A partire dagli anni 60, e soprattutto negli anni 70, la mobilizzazione precoce ha trasformato la pratica cardiologica ospedaliera. Numerosi studi evidenziarono come una precoce mobilizzazione dopo infarto del miocardio contrastava gli effetti negativi del prolungato stare a letto e non era pericolosa. Erano emerse nuove conoscenze nel campo della fisiologia cardiaca: era stato riconosciuto al cuore il ruolo di muscolo, intimamente connesso con gli altri muscoli dell’organismo e con la funzione polmonare; era stata compresa la sensibilità al decondizionamento tanto del cuore quanto di tutta la muscolatura corporea, decondizionamento che comprometteva la riabilitazione del paziente. I programmi riabilitativi adottati in ambito ospedaliero appena le condizioni cliniche del paziente erano stabili, prevedevano un progressivo, graduale incremento dell’attività fisica, attività della vita quotidiana ed attività educazionali. I favorevoli benefici a distanza incoraggiarono lo sviluppo nei vari ospedali, che percepirono anche i benefici economici: questi programmi portavano infatti ad un rapido recupero, con conseguente riduzione dei tempi di ospedalizzazione, ed un più rapido ritorno ad una vita attiva, anche lavorativa. Inoltre, Hellerstein riuscì anche a diffondere l’esercizio fisico in programmi di follow-up dopo la dimissione ospedaliera.
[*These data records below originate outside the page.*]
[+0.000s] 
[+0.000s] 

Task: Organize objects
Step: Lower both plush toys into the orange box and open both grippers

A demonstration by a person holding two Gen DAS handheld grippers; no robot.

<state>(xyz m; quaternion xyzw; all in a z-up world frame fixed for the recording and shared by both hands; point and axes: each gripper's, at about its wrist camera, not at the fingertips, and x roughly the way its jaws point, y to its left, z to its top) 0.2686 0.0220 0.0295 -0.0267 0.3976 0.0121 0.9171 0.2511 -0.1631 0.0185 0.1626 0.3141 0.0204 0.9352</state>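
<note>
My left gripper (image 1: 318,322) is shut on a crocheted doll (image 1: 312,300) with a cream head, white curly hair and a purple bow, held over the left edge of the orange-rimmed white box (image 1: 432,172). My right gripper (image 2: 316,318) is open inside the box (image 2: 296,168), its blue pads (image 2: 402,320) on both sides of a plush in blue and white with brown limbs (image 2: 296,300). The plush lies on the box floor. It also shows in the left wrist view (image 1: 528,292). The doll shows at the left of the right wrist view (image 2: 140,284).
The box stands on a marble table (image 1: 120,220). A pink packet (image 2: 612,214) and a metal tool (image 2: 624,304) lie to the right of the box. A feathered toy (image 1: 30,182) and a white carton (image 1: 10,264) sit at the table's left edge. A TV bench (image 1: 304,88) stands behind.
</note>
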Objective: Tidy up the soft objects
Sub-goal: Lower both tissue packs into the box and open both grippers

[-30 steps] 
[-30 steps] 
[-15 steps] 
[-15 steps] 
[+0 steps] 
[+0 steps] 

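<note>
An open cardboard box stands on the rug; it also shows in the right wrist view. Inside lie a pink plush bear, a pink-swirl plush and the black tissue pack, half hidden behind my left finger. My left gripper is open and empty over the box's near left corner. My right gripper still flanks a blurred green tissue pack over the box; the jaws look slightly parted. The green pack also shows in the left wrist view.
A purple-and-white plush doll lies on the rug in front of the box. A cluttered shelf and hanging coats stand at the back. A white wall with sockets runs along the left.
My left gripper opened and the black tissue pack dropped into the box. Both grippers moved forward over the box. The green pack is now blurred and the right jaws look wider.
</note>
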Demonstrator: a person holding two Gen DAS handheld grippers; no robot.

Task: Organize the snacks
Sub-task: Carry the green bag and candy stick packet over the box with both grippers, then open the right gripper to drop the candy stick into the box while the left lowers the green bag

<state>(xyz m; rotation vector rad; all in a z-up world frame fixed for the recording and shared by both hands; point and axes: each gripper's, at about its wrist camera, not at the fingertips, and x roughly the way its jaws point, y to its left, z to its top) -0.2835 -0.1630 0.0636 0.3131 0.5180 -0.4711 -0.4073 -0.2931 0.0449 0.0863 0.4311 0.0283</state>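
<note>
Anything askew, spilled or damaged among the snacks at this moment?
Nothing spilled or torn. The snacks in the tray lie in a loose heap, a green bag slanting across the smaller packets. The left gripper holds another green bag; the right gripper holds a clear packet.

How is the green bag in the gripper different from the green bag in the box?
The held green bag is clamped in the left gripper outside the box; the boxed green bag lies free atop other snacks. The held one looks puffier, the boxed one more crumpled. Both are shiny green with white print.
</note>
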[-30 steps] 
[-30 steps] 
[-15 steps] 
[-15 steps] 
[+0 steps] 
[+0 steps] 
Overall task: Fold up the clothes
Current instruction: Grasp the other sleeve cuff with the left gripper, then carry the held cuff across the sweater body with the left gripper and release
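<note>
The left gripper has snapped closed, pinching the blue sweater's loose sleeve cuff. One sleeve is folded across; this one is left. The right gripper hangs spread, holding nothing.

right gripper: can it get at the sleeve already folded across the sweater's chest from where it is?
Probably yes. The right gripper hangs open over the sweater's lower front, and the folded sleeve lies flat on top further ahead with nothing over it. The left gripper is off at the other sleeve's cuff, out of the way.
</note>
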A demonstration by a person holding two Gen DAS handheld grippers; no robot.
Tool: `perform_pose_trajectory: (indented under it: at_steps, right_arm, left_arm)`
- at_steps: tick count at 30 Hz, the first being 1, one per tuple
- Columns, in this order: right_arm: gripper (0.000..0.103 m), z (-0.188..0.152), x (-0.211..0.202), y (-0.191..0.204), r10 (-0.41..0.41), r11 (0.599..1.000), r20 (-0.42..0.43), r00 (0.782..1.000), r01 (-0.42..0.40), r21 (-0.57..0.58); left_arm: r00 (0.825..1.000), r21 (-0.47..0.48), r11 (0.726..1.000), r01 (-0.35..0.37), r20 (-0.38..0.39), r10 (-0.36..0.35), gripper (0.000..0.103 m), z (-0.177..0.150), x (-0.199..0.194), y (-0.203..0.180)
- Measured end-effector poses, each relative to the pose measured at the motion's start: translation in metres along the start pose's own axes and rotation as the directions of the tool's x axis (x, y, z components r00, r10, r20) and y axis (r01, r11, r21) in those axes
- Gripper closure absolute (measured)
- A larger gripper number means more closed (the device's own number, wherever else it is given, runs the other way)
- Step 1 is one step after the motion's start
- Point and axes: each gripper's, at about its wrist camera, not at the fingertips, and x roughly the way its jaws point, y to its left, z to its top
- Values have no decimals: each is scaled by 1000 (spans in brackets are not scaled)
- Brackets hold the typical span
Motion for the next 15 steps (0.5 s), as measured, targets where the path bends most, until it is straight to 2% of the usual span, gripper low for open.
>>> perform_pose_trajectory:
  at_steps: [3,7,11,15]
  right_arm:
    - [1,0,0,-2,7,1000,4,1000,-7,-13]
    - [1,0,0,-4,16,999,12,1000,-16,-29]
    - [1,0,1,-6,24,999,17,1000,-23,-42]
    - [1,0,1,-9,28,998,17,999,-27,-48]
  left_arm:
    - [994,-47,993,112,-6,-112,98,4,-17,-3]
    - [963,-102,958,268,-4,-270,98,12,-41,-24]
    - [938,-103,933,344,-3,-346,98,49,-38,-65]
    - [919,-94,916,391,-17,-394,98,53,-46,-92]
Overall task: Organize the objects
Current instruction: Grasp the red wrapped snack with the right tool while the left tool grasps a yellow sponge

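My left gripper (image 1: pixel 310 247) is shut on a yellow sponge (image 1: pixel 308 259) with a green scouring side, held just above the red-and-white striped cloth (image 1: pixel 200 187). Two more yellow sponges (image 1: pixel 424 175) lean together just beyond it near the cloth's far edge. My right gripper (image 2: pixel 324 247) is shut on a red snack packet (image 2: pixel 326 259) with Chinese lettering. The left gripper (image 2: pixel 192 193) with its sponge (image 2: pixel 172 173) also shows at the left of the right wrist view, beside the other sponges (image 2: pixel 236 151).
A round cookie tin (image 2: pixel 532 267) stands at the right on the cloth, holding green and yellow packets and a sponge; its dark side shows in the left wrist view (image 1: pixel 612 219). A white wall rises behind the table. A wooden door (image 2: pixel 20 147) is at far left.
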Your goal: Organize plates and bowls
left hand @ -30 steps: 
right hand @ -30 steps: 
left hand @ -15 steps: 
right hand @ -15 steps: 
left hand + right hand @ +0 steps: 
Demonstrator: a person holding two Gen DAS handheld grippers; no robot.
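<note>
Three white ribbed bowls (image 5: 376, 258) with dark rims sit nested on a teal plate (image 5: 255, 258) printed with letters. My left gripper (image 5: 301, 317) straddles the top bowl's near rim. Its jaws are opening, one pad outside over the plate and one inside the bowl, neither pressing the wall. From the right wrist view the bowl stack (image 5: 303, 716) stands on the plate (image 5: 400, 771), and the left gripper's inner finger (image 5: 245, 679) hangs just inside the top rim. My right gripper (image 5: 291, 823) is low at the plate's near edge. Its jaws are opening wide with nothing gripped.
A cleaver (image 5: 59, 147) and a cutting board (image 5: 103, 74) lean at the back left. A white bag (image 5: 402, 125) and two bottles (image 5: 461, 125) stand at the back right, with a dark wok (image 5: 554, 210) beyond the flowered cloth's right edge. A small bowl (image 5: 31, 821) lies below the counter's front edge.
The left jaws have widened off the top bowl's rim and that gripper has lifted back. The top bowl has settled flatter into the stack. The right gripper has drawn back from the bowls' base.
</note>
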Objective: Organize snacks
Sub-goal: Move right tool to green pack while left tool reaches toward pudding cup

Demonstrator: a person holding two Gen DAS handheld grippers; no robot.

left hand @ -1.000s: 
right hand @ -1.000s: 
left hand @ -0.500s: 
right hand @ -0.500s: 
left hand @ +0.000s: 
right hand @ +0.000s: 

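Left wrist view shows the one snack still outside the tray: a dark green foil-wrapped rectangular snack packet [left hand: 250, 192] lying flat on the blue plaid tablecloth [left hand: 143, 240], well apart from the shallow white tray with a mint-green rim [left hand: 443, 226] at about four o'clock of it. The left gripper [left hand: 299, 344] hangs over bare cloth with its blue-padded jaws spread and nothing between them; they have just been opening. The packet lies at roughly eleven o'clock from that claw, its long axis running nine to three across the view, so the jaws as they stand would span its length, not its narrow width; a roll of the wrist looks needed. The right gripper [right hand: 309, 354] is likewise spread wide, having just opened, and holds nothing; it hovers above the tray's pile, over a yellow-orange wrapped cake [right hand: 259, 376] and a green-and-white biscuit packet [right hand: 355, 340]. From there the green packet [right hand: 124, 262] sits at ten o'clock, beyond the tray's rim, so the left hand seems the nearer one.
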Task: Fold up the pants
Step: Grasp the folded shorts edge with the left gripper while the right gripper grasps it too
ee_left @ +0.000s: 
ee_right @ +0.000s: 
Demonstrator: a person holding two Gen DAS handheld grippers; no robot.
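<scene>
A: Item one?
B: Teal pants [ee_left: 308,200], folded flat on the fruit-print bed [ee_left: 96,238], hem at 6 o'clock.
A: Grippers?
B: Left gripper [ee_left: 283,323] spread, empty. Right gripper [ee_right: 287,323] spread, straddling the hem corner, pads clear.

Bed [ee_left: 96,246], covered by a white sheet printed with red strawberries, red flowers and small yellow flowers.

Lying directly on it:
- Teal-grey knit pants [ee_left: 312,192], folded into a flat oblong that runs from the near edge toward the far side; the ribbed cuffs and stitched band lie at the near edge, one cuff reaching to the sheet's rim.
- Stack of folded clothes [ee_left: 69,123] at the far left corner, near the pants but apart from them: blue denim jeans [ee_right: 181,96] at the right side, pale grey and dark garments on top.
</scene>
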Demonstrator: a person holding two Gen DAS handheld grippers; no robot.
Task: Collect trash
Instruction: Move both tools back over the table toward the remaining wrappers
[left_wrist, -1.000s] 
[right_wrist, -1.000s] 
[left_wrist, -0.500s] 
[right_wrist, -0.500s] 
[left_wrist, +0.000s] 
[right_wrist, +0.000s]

Negli anni 80 il test ergometrico è entrato nella valutazione clinica di routine nel paziente postIMA (con la stratificazione del rischio), e questo ha reso più sicuro il medico nel consigliare la ripresa progressiva dell’attività quotidiana.

Comunque, la rappresentazione del paziente cardiopatico come fragile è stata dura da eliminare, e solo nel 1982 a Dusseldorf, durante il Congresso della Società Europea di Cardiologia, viene fondato il Working Group of Cardiac Rehabilitation, piattaforma ideale per il confronto e la diffusione di idee riabilitative in ambito cardiovascolare. Negli USA l’Associazione Americana di Riabilitazione Cardiovascolare e polmonare fu realizzata soltanto alcuni anni dopo, nel 1985.

Oggi il cardiopatico, anche grazie ai trattamenti sempre più efficaci e mirati nella fase acuta, viene invitato ad iniziare e a riprendere un’attività fisica regolare, con risultati non solo sulla qualità della vita, ma soprattutto sulla sopravvivenza e sul rischio di nuovi episodi ischemici.

Il cuore umano ha un modo di farsi di nuovo grande
anche dopo che è stato rotto in mille pezzi.